§ **Task statement**
From the records below, please repeat exactly the line that has "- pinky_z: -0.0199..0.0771", the line that has "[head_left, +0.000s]", and every line between them, and nothing else.

§ **Data to use**
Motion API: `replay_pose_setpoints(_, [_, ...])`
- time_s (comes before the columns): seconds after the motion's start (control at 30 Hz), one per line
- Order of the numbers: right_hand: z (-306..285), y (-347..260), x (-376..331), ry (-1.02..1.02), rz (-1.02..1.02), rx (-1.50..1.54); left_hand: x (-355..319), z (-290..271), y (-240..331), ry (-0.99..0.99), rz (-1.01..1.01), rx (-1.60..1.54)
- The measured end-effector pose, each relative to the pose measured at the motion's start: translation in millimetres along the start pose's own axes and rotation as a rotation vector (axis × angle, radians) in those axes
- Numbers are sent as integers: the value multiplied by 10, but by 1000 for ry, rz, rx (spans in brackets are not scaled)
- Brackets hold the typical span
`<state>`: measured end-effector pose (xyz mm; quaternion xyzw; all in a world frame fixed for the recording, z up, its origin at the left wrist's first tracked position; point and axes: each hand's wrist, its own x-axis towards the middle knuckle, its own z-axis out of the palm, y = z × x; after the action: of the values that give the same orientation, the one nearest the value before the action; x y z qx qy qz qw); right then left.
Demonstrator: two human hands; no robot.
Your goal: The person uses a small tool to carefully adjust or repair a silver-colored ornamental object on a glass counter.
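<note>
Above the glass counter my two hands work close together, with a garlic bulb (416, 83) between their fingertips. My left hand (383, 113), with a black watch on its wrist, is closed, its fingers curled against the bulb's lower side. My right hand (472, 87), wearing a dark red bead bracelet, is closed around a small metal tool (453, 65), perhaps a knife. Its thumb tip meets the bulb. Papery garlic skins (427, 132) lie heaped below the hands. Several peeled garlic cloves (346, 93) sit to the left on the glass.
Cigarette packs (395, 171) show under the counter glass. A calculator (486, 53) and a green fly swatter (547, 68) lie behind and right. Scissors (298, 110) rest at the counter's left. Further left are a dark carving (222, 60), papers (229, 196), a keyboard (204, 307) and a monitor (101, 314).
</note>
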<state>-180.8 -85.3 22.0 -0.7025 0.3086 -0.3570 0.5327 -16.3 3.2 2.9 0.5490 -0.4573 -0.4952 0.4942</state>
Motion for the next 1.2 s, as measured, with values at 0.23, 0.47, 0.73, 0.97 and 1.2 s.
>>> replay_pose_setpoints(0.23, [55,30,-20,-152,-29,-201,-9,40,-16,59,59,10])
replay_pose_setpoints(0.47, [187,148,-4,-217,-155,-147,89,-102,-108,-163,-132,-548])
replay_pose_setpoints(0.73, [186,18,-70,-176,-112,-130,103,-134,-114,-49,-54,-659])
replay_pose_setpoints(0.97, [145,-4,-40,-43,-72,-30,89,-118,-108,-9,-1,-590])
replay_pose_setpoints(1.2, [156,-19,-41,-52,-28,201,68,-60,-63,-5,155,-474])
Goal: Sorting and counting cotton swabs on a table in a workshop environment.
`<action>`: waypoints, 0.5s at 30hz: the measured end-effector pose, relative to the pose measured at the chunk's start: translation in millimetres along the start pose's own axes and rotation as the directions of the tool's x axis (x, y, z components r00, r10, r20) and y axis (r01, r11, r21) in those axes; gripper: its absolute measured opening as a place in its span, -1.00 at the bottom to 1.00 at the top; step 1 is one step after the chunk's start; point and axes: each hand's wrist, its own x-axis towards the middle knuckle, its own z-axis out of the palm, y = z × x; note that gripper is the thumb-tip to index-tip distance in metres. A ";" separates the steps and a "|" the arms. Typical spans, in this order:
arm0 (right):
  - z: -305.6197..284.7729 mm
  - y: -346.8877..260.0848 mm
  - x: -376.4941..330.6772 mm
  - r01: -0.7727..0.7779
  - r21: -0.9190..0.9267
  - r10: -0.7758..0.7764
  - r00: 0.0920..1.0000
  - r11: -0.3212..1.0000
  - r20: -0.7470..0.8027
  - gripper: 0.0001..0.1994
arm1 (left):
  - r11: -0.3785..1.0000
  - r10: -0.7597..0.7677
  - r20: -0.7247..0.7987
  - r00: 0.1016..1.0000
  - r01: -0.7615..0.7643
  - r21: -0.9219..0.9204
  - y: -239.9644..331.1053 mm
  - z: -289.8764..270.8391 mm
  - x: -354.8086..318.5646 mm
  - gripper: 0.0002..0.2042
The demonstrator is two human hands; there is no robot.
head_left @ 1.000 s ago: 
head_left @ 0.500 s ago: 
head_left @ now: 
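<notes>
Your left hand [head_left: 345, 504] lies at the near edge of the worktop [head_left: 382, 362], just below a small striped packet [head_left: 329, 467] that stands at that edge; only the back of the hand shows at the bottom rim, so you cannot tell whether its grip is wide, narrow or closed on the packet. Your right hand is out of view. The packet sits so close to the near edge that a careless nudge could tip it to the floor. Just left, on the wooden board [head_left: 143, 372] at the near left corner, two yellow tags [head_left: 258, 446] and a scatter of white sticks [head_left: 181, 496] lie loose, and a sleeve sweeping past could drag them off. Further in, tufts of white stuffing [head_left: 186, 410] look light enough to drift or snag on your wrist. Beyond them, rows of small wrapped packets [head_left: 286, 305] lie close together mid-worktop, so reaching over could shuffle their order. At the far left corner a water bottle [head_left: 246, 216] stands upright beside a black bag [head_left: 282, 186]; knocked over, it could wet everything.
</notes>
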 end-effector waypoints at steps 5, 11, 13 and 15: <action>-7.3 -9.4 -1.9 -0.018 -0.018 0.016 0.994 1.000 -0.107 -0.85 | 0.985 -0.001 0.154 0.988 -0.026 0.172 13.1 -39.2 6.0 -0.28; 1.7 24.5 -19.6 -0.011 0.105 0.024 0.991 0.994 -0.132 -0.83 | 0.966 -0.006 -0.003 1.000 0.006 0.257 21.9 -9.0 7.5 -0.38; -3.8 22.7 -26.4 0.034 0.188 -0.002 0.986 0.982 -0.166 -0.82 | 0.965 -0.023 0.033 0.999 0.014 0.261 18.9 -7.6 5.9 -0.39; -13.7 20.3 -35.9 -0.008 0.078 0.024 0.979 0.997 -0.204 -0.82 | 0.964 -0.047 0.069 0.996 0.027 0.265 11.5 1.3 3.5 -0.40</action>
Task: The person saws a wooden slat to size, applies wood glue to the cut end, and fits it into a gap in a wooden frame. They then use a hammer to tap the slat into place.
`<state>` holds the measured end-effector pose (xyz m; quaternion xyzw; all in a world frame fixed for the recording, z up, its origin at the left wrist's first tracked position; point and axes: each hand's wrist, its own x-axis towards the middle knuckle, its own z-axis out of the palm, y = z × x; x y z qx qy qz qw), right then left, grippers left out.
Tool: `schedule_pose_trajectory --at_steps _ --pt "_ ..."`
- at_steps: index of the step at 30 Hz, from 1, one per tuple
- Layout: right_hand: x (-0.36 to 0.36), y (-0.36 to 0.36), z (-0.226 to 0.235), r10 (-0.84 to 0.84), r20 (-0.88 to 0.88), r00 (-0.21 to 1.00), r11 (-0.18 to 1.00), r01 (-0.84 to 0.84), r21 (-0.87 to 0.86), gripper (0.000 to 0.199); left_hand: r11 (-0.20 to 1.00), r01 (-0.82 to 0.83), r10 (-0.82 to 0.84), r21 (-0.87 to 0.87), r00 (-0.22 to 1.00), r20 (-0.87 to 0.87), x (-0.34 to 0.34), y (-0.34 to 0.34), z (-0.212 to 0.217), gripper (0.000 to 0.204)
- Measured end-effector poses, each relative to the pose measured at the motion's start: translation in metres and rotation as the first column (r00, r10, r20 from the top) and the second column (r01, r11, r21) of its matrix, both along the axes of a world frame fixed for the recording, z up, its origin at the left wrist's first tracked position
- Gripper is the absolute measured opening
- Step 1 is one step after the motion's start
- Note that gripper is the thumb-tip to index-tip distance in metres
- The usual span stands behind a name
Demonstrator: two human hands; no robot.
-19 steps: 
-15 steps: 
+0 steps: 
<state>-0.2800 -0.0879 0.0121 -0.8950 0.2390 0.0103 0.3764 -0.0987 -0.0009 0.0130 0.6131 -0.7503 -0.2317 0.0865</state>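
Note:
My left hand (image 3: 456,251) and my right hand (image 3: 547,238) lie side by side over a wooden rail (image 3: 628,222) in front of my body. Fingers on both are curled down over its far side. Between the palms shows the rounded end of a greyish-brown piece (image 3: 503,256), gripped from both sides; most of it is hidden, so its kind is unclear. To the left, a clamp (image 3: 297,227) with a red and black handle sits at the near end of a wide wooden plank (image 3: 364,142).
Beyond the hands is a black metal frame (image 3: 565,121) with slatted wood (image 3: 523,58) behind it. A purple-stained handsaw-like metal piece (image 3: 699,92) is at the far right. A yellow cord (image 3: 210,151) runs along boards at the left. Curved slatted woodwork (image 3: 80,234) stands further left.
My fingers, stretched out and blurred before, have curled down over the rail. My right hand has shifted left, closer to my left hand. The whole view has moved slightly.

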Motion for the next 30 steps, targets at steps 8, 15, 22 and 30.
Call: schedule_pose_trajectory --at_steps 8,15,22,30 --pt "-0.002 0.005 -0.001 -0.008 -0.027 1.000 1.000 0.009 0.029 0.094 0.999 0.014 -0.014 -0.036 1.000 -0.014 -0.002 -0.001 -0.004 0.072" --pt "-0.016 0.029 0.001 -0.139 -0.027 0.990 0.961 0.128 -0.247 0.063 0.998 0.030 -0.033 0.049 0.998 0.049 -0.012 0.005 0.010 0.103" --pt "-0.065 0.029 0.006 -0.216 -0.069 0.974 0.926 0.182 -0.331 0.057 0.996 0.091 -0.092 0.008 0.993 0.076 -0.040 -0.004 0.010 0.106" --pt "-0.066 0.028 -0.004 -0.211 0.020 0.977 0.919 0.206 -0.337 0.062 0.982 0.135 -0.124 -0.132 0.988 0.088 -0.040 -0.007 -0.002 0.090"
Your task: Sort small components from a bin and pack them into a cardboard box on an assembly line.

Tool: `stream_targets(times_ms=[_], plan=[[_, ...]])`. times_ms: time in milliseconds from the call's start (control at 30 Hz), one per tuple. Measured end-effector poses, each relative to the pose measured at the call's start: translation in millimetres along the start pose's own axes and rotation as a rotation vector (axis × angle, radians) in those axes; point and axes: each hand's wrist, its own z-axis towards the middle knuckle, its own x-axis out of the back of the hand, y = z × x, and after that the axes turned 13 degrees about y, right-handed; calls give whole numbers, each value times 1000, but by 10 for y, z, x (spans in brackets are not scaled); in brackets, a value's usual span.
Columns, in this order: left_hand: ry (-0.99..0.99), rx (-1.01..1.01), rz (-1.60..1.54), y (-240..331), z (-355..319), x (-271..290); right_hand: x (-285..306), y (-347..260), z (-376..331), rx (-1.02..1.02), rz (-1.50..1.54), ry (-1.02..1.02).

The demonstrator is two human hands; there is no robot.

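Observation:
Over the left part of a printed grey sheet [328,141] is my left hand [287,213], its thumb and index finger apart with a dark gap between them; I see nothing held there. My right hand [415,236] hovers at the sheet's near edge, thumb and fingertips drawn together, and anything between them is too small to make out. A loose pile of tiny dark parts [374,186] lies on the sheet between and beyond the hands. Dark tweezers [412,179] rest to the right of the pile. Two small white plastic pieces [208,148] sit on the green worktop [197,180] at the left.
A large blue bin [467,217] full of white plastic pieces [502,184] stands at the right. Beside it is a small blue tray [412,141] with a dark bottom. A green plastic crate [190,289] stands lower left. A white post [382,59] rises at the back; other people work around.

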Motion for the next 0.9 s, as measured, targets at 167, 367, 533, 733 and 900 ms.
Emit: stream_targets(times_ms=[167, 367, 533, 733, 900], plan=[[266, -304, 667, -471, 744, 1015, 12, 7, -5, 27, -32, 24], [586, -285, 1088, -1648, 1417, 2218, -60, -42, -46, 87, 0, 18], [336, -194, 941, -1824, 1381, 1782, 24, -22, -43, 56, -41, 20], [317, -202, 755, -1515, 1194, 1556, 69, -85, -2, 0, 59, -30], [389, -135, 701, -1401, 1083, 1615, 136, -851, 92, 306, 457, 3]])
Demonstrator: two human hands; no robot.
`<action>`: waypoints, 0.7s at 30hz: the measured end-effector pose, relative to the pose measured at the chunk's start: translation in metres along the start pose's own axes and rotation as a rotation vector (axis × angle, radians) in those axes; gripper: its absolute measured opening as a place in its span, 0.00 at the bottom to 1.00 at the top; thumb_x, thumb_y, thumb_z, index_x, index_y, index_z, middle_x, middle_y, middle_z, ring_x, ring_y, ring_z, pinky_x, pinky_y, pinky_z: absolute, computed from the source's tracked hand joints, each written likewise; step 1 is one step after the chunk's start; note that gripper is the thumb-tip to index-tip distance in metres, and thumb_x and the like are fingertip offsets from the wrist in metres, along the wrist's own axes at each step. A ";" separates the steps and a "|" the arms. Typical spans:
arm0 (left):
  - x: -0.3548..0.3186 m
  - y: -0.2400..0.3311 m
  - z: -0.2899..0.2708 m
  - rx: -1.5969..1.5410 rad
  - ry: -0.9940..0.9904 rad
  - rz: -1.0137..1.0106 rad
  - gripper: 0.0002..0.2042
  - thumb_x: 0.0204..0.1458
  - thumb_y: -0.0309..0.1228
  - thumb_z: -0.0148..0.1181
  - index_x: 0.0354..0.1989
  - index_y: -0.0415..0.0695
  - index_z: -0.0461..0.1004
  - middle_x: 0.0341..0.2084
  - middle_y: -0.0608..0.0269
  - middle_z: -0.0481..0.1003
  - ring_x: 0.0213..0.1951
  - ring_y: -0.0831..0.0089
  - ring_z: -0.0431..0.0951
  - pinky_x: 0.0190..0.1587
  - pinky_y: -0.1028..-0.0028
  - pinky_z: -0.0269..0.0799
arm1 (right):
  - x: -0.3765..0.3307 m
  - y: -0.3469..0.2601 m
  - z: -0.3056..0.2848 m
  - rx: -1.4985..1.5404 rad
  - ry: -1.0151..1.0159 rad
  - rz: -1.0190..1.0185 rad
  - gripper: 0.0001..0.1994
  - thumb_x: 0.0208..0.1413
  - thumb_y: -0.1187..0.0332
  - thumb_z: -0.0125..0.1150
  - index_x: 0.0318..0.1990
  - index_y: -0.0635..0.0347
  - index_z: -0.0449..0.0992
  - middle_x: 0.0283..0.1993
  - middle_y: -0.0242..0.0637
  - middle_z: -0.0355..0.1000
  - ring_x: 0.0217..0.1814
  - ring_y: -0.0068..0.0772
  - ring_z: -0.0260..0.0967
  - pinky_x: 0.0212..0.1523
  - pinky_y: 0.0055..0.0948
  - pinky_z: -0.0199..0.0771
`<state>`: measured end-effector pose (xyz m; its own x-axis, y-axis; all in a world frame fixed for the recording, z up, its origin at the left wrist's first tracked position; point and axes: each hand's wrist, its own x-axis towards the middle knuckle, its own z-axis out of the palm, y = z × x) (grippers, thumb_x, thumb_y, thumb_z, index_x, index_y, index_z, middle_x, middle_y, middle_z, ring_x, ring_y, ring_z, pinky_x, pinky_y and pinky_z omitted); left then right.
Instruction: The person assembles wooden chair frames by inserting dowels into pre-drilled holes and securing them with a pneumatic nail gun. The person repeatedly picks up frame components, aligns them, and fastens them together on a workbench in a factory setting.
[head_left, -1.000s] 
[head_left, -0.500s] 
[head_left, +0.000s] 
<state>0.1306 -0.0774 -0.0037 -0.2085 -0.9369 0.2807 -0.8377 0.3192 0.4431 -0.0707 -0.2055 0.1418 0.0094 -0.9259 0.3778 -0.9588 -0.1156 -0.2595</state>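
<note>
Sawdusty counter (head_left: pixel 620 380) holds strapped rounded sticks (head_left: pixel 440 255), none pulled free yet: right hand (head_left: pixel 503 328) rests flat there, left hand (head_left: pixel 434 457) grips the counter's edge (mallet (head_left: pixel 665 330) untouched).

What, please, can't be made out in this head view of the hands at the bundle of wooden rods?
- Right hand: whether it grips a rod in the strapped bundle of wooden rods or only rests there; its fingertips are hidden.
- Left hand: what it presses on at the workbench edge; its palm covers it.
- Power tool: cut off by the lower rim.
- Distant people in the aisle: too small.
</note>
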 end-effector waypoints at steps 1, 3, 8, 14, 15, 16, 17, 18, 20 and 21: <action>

§ **Task output**
  - pinky_z: -0.0199..0.0771
`<state>`: measured end-effector pose (xyz m; its own x-axis, y-axis; all in a world frame fixed for the recording, z up, its origin at the left wrist's first tracked position; point and axes: each hand's wrist, its own x-axis towards the middle knuckle, its own z-axis out of the palm, y = z × x) (grippers, thumb_x, thumb_y, thumb_z, index_x, index_y, index_z, middle_x, middle_y, middle_z, ring_x, ring_y, ring_z, pinky_x, pinky_y and pinky_z omitted); left then right.
Instruction: The person assembles wooden chair frames by inserting dowels into pre-drilled holes and securing them with a pneumatic nail gun. The person repeatedly picks up frame components, aligns them, and fastens them together on a workbench in a factory setting.
[head_left, -1.000s] 
[head_left, -0.500s] 
[head_left, +0.000s] 

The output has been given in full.